Byter09 commented 3 years ago

I don't even know how to answer your question in depth haha. I just imagined that you'd have like "one individual" or something injected into the gene pool, and given that it (probably) started out as the winner from another population, it will proliferate/reproduce/clone/whatever because it is supposedly better than all the other randomly generated population members. I really don't know anything about this haha.

And the only reason I'd love to have this feature is because I may have a process with a huge population size (to get more chances of positive genetic mutations) but now and then I have to kill the process (or I'd like to "quick-save") so I can continue later. How that exactly is implemented? I don't know the best method.

So far I'm still testing out the basics, playing with numbers, adjusting where necessary and modify a bit of the code to get multi-threading.

Whatever the implementation is you think of, maybe a good (unit-)test would be to just assert that a test started from an already good genome should find an answer quicker than a purely random population.

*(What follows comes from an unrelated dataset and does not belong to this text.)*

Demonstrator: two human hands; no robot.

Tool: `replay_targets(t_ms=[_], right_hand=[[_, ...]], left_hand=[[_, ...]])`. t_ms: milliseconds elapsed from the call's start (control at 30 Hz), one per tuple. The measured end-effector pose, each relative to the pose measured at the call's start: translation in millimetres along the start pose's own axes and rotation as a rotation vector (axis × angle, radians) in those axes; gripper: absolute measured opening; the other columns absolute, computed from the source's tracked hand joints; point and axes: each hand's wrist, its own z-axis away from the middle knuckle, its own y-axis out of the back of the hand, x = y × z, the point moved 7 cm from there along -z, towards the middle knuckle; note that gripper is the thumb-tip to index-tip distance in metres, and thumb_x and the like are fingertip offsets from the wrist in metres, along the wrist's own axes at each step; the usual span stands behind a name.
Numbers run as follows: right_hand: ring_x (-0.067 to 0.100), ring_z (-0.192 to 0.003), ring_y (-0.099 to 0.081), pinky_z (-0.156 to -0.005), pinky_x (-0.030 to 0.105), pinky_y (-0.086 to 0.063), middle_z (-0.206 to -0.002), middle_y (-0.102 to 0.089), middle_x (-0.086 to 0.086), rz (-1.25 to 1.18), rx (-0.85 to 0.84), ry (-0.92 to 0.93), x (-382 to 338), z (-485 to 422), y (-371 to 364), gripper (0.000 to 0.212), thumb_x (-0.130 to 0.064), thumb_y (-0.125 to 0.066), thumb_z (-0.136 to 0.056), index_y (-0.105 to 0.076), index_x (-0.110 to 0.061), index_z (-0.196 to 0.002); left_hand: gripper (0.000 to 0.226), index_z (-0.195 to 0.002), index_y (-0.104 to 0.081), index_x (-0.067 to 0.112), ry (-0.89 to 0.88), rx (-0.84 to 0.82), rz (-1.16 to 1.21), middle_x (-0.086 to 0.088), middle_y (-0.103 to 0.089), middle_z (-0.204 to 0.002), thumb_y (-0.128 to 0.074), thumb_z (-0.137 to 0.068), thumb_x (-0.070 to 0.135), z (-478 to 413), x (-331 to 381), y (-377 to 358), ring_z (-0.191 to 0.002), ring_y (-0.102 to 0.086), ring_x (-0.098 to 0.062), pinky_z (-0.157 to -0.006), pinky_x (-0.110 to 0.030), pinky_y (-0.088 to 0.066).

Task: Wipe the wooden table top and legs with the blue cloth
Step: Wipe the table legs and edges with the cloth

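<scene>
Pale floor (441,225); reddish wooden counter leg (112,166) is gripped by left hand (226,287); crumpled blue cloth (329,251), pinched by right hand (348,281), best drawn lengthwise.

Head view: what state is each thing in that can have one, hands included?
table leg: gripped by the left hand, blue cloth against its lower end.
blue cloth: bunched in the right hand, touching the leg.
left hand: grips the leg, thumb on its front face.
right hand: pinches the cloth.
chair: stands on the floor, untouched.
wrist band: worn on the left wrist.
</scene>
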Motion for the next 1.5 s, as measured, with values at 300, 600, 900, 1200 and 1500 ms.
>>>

Though, given this is based on random chance, its not really a stable test :D

Fr4ctlize commented 3 years ago

I've reworked the seeded population generation slightly, should be more flexible now. Also, I've enabled serde for populations, so you should be able to use that to save populations and reload them (as long as the particular format you're using can represent the population correctly. JSON, for example, can represent NNGenomes but not full populations, because of how the innovation history is implemented).

Byter09 commented 3 years ago

Oh nice. I typically use YAML as it can represent basically everything. Thanks so much. Hope I can use that soon. I think you can close this issue if you think it's solved. For me just having some way to do is good enough. So thank you!